Five years ago, China was the great hope of the European Union. Brussels believed the Middle Kingdom was moving along the same path of postmodern pacificism being taken by Europe. Today, Europeans recognise this was an illusion, argues a senior editor at India’s Hindustan Times.
Three or four years ago, European foreign policy circles did little but complain about the United States of Bush and the bullyboys in the Kremlin. China, however, was acclaimed as the power that understood the worth of European civilisation. “EU diplomats exude optimism when asked about China,” wrote Katinka Barysch of the Centre of European Reform. “Chinese leaders, unlike most Russians and Americans, like and respect the European Union.”
Brussels began to see values in Beijing’s worldview that were invisible to countries closer to China. China, it was said, sought a multipolar world based on international law. Its politik was all about soft power. EU President Jose Manuel Barroso, after a 2005 visit to China, spoke of an EU-China-US “triangulation” that would mould “a 21st century world order.” He envisioned a “cooperative Eurasia under Sino-European leadership and a China-centred US policy towards Asia.” Some saw Europe as an elder statesmen teaching the Chinese novice the ways of the world. “Europe is being asked to face its historical responsibility,” declared an analysis by a Spanish think-tank. Europeans today wonder what they were smoking. At this year’s Brussels Forum, the disillusionment was palpable. “Wishful thinking,” was how European analyst Charles Grant termed Europe’s China fixation.

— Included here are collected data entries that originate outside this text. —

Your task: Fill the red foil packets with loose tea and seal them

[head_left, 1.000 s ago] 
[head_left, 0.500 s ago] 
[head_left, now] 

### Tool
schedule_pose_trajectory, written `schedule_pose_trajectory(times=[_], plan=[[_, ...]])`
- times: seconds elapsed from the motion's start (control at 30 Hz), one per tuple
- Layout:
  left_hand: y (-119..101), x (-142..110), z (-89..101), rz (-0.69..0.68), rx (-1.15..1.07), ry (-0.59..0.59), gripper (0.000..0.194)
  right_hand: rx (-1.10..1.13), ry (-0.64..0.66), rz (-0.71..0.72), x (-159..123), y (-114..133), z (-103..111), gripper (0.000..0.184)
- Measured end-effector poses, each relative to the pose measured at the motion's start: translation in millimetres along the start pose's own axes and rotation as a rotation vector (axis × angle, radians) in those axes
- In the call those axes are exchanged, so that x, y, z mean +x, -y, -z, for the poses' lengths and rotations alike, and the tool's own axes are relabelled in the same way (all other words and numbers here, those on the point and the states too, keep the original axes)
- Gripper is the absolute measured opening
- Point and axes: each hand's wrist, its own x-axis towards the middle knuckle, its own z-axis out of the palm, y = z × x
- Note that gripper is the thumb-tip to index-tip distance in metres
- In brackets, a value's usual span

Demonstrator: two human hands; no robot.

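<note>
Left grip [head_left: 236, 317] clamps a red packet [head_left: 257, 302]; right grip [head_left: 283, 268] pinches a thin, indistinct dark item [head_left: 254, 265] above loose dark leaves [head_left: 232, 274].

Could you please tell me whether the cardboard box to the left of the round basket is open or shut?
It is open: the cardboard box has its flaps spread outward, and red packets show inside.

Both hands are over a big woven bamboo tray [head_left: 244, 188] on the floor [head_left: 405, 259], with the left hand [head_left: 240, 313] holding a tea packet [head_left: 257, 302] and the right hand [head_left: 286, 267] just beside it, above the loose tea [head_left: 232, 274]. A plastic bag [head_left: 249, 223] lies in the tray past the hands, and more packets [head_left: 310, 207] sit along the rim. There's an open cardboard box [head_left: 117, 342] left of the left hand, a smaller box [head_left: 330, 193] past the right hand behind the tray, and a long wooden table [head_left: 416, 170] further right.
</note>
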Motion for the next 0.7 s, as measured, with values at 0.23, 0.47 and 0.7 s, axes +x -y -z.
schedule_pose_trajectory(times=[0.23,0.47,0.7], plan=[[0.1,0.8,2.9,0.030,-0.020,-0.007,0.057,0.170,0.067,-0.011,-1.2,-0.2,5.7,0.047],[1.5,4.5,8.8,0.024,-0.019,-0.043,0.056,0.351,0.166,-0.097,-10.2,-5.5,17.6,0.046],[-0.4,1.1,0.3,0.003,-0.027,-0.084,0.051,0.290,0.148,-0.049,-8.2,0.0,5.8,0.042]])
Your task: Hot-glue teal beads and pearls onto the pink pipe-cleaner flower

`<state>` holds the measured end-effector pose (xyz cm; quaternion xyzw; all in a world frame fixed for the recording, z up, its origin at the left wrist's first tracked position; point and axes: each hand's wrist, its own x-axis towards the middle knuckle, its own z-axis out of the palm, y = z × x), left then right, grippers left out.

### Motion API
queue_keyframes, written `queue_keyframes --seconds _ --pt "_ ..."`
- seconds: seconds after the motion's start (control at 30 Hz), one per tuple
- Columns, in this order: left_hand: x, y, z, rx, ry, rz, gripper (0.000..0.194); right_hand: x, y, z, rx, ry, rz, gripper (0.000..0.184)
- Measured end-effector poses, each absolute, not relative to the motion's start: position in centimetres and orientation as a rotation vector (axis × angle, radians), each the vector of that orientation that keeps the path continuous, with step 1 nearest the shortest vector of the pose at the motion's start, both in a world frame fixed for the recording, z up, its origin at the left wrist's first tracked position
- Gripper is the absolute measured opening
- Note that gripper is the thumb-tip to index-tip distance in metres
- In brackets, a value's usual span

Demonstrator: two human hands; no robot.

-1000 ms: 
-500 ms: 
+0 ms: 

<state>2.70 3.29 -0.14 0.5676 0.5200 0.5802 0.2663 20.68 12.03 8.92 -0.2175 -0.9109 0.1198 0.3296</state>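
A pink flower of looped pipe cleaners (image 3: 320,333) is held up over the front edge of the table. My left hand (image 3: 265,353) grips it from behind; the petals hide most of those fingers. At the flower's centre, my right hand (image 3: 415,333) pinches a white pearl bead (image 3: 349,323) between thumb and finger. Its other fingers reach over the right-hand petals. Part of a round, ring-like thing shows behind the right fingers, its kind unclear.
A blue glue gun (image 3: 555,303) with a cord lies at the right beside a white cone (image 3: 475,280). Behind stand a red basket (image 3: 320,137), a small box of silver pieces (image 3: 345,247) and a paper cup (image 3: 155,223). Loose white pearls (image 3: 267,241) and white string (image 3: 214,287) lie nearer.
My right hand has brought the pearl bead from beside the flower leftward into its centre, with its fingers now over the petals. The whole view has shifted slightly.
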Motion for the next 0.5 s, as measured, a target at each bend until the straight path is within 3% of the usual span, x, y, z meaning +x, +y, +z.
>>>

Even as early as two years ago, European officials were more positive about China than about the US. Beijing seems to have assiduously fed this rose-tinted vision. “On the whole China acts in accordance with international law,” said the Paris-based Institute for Strategic Studies. “China’s alleged role in the spread of Weapons of Mass Destruction is exaggerated,” said another European analysis. If anyone disputed US estimates of China’s real defence expenditure it was a European analyst.
China had no illusions of what Europe meant to it. Europeans were wealthy but weak. They should be wooed for economic reasons, but ignored for strategic ones. Beijing treated the relationship like a game of chess “with 27 opponents crowding the other side of the board and squabbling about which piece to move.”
The EU became China’s number one trading partner but Beijing put up so many barriers that the trade deficit ballooned to nearly 170 billion euros — in Beijing’s direction. Europe complained and was ignored. Europe is economically big, said Chinese academic Pan Wei, “but we no longer fear it because we know that the EU needs China more than China needs the EU.” Grant says “We have suffered more from yuan manipulation than the US.” But Europe had to wait for the US to do something about it.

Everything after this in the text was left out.